Embarking on a Chaos Engineering Journey

James Gordon
cloud native: the gathering
5 min readOct 22, 2019

How to begin thinking about Chaos Engineering

“Chaos Engineering is the discipline of experimenting on a system
in order to build confidence in the system’s capability
to withstand turbulent conditions in production.” — https://principlesofchaos.org/

How do you turn a chaotic mess into a manageable system? Photo by Rick Mason on Unsplash

Today’s computer systems are very complex and vastly distributed. Microservice architectures can quickly become giant piles of legos on the floor, leading to difficulties in troubleshooting failures, extending downtime when incidents occur, and increased anxiety when making changes to production. Chaos Engineering can bring your platform to the next level by increasing the resiliency of the platform itself, increasing the preparedness of the developers and operators to respond to production incidents, and increasing the confidence developers have for making changes to production.

Often times, Production environments are treated like a House of Cards. It’s a fragile work of art. Please don’t change anything, we don’t want it to fall over.

It’s time to clean up the mess, and build a sturdy production environment that developers have confidence in. So how do you begin a chaos engineering program in your organization, especially if you are worried about knocking down your house of cards? There are many important ideas to keep in mind when starting off with chaos engineering. The idea of breaking things can seem intimidating at first, but trust me, you already are breaking things on purpose every-time you develop new code.

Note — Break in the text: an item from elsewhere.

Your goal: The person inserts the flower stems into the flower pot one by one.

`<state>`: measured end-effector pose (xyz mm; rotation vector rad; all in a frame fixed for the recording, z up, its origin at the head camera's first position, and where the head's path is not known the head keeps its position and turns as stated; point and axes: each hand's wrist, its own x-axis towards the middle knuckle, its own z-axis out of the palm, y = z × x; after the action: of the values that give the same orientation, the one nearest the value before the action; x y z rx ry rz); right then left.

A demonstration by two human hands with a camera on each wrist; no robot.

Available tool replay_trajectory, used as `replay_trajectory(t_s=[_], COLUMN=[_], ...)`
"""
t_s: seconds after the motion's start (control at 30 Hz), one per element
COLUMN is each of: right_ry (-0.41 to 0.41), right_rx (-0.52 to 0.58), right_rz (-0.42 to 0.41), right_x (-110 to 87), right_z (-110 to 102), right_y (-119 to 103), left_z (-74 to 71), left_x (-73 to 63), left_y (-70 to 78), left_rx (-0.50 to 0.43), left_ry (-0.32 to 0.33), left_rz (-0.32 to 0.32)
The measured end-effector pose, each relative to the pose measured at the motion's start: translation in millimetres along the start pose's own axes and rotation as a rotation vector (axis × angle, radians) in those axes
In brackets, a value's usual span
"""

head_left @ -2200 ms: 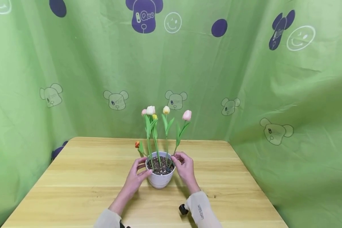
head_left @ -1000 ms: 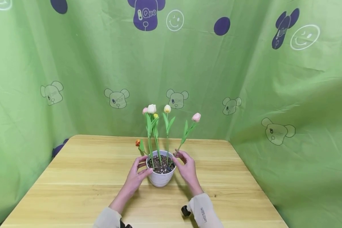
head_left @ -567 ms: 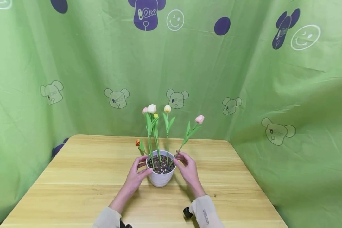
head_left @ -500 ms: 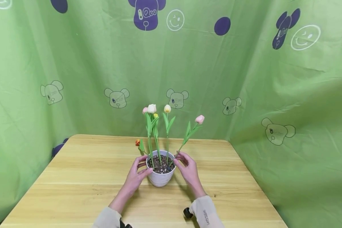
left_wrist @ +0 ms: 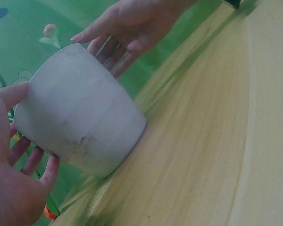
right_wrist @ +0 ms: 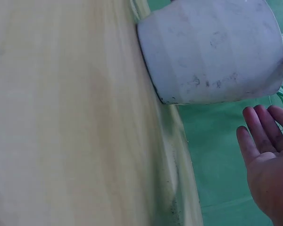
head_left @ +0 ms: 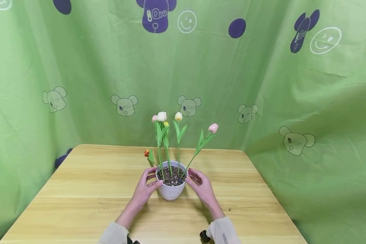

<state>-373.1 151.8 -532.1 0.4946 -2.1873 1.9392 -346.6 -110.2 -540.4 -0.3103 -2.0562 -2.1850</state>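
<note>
A white flowerpot (head_left: 170,192) stands upright on the table, filled with dark pebbly soil (head_left: 174,181). Tulips in several colours rise from it; the pink tulip (head_left: 213,128) on the right leans outward over the rim. My left hand (head_left: 144,189) holds the pot's left side, thumb at the front of the rim and fingers round the side, as the left wrist view shows. On the other side my right hand (head_left: 202,188) is held beside the pot, thumb near the rim. In the right wrist view its loosely bent fingers (right_wrist: 259,127) are apart from the pot wall.
An orange tulip (head_left: 147,153) droops low over the pot's left rim. The wooden table (head_left: 94,183) reaches out around the pot, with green printed curtains (head_left: 88,67) behind and at both sides. Black wrist cameras (head_left: 205,236) sit at the cuffs.
The pink tulip on the right has tilted outward to the right. My right hand, which pinched its stem, has let go and shifted slightly down and right. The left hand has stayed in place.
</note>
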Motion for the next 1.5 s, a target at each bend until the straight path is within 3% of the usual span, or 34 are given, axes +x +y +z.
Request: replay_trajectory(t_s=[0.23,0.47,0.77,1.03,1.3,1.5], right_ry=[-0.007,0.002,-0.004,0.001,-0.024,-0.031], right_rx=[-0.001,0.014,0.028,0.024,0.043,0.055], right_rz=[0.048,0.075,0.074,0.072,0.056,0.047], right_x=[-5.1,-6.1,-7.0,-6.4,-5.0,-5.0], right_z=[3.4,5.3,5.7,4.3,4.2,4.1], right_y=[3.4,3.7,2.3,2.8,4.4,4.4], left_z=[-1.2,-10.5,-40.6,-63.9,-74.3,-74.5], left_x=[-2.7,-0.5,1.7,5.5,9.8,10.8], left_y=[0.8,-1.1,-4.0,-12.1,-14.8,-16.0], left_rx=[-0.012,-0.002,-0.075,-0.092,0.013,-0.018], left_ry=[0.01,0.092,0.151,0.118,0.03,0.017], left_rz=[-0.008,-0.052,-0.237,-0.369,-0.381,-0.403])
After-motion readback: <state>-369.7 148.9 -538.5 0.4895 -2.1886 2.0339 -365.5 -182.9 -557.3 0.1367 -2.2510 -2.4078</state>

Test Driven Development, the first thing I ever learned in my introduction to software construction class in college. Never write a line of code for your program before having a functional test suite. Your test suites must include test vectors designed to break your code. No test suite is complete without testing what happens when you enter invalid inputs or supply the program with a barrage of edge case anomalies. No one ever expects these issues to happen frequently, but any good programmer understands that a user will do something unexpectedly, and if you haven’t tested for it, your code will break, or at the very least, perform unexpectedly.

A map of the Internet connections, circa 2005. Your production environment feels like its own universe sometimes.

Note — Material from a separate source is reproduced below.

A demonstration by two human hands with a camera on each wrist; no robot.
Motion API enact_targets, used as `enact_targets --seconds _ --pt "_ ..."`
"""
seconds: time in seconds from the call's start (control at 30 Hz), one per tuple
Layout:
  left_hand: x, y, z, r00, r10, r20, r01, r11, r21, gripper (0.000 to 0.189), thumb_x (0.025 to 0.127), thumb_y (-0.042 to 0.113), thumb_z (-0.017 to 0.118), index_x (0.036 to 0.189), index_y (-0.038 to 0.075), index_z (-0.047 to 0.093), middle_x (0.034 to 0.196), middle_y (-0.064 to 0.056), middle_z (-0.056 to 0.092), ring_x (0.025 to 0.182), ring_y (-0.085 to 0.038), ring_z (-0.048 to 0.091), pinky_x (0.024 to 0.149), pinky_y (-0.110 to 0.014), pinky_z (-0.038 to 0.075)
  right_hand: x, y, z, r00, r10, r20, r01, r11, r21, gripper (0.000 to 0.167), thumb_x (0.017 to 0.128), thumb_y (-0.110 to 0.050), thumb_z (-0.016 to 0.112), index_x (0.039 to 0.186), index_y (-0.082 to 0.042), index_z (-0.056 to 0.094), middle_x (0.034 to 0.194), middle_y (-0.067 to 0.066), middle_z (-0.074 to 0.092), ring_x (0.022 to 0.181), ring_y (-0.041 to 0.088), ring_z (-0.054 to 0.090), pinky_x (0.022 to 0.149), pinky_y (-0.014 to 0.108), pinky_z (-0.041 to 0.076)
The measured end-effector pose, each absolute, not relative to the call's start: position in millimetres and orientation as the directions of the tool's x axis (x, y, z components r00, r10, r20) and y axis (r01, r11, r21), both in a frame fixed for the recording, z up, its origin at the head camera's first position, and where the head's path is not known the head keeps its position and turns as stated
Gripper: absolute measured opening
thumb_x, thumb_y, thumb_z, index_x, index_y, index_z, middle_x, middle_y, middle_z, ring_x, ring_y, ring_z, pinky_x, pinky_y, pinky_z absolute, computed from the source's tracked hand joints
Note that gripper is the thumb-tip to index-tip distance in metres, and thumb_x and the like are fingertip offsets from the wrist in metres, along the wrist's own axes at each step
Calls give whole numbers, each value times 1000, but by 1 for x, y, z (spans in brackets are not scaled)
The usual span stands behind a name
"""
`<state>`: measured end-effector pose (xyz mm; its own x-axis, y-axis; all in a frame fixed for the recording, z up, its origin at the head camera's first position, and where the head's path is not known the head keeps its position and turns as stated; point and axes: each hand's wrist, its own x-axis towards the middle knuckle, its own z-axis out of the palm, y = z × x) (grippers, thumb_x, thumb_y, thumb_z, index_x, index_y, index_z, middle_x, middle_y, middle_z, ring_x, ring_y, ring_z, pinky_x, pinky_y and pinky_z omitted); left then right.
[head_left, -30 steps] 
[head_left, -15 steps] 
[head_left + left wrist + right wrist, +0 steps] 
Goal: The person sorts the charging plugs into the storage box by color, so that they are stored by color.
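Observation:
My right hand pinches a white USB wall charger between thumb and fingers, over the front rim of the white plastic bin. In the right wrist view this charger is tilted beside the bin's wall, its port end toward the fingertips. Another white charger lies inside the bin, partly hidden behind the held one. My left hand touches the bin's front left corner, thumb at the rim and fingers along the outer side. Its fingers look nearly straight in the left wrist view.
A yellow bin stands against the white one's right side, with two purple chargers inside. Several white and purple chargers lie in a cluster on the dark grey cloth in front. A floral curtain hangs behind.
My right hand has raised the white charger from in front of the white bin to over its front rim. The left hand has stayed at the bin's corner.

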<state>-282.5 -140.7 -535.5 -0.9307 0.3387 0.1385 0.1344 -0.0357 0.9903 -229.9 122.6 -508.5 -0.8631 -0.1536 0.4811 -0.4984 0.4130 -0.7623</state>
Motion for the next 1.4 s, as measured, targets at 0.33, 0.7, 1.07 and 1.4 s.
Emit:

If you are going to test your code, why not test how it operates in the production environment? Production environments are so large and complex now that no one individual can be certain of how anything will behave in all circumstances. Do you know what will happen to your service if the database it relies on is no longer reachable? What if just the queries take longer to complete all of a sudden? What happens to your service when a dependency breaks for a dependency of your service? No one person is going to have this answer, but you can discover the answers and begin to develop an understanding of the emergent properties of your production environment through chaos engineering and testing for failure scenarios.

Testing for failures is an essential step in the development cycle. Avoiding failure tests will only provide for more uncertainty in your code, less confidence in making changes, and longer time to resolution for incidents you were unprepared to respond to. The next question becomes, if it is so important to break things, how do I begin breaking things responsibly?

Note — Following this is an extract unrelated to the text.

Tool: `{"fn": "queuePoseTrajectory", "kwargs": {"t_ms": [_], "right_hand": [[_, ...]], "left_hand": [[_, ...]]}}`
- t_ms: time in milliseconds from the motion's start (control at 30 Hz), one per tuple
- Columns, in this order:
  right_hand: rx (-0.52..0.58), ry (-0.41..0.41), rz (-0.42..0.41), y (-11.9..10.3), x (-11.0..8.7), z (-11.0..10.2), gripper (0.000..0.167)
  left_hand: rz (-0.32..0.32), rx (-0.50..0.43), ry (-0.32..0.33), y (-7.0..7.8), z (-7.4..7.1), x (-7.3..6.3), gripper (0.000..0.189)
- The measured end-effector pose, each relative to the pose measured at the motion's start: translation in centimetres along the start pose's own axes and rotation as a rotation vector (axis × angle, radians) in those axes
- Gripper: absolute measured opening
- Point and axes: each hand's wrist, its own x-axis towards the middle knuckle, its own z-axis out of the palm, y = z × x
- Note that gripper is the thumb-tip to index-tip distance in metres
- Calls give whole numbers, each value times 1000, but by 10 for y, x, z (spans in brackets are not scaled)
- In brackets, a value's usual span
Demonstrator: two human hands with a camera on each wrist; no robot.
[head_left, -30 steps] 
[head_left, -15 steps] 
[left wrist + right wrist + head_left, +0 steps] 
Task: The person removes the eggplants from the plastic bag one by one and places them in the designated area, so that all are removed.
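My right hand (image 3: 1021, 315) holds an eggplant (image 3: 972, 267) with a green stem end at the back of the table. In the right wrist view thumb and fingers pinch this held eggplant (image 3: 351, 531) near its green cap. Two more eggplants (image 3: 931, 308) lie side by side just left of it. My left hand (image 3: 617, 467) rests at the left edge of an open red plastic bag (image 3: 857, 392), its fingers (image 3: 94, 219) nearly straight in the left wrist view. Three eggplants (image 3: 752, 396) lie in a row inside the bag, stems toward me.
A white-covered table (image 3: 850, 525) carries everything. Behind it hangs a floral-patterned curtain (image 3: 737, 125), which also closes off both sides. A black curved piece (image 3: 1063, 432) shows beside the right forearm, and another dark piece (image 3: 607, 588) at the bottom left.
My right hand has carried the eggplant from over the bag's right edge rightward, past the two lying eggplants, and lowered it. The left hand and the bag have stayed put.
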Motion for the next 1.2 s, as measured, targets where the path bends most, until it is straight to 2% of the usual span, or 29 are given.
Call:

It takes time to become resilient. Start small. Plant the seeds, and nurture them as they grow.

When starting off with Chaos Engineering, start small. A lot of Chaos Engineers will call this idea limiting the Blast Radius. The idea is simple: minimize the impact of your failure test. When designing a failure scenario to test for, don’t start with a black hole test to see what happens when AWS has an S3 outage. Start Small. Design a test that only impacts the behavior of your service. If you are uncertain the test will not effect an upstream or downstream dependency or system, do not perform the test. Only increase the blast radius after validating the resiliency of everything within the blast radius.

Observability enables resiliency. Photo by Daniil Vnoutchkov on Unsplash

Observability is an absolute must for Chaos Engineering. When you begin breaking something in production, you are going to want to see what is broken. There will be things that you expect to break, as well as things that you don’t expect to break. If something unexpected breaks, it will be near impossible to fix without any observability. I suggest having three forms of observability:

  1. Observability: Spiderweb view of your infrastructure. It is necessary to see what is running on what, and where all of those things are, and what they are connected to.
  2. Traceability: Flame chart style or any other visual form that lets you see an entire call chain on demand. If a call goes through multiple microservices, where did it go wrong?
  3. Time Series: Graphs of only the important stuff. It is necessary to have dashboards that display the condition of your platform. Be careful with making these too complex as too much information can overwhelm users instead of aiding them.
Bend, don’t break. Turbulent conditions can catalyze resiliency or destruction.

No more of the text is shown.